Restate word for word the lines in the listing below, starting at the line containing "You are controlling" and ending at the line containing "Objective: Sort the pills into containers", both included; leave out the rest.
START Raw data
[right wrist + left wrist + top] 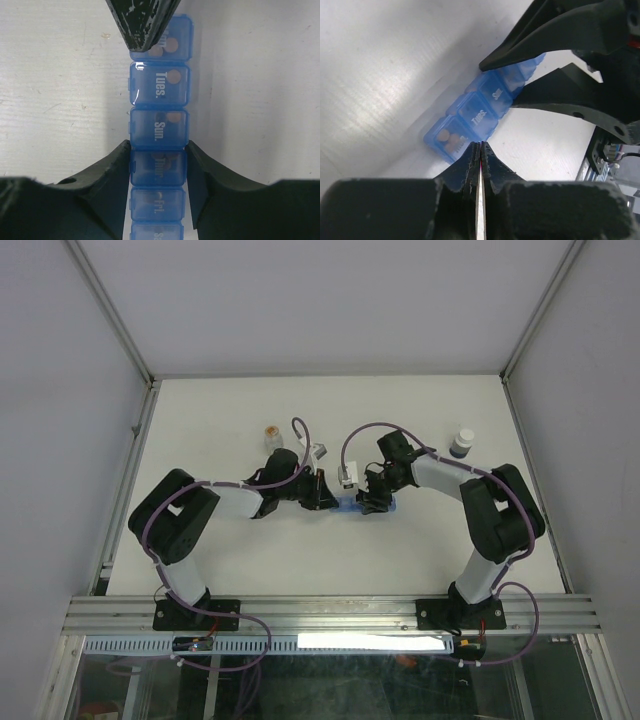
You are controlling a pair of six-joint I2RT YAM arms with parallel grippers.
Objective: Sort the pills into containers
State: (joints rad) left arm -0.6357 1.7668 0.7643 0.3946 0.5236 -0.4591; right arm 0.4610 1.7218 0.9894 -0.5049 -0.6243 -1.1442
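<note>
Shows a blue translucent strip (352,506) flat on the white worktop (230,550), just toward 4 o'clock from the middle in the top view, lying along the 9-to-3 line. Reads, in the right wrist view from 12 down to 6, a half-covered end cell, then Tues., Sun., Thur., Fri. and a cut-off cell starting Sa. Has the right pincer (158,148) clenched on the strip, one dark finger against each long side of the Thur. cell, at its 9 and 3 o'clock. Has the left pincer (480,146) clenched on nothing, tips pressed together with only a hairline slit between, pointed at the end cell beside Tues.; cannot tell whether the tips touch the lid or hang just over it. Shows round tan pills (173,76) through the blue plastic: a couple in the end cell, one at the 3 o'clock side of Tues., one more in Sun., dim shapes in Thur. Puts the two pincers close together over the strip in the top view, the left at its 9 o'clock end, the right nearer 3 o'clock. Shows a white bottle (462,444) with a dark band standing toward 2 o'clock, well apart from the strip, and a small clear vial (272,436) with orange toward 11 o'clock.
</note>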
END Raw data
Exercise output
You are controlling a pair of six-joint I2RT YAM arms with parallel grippers.
Objective: Sort the pills into containers

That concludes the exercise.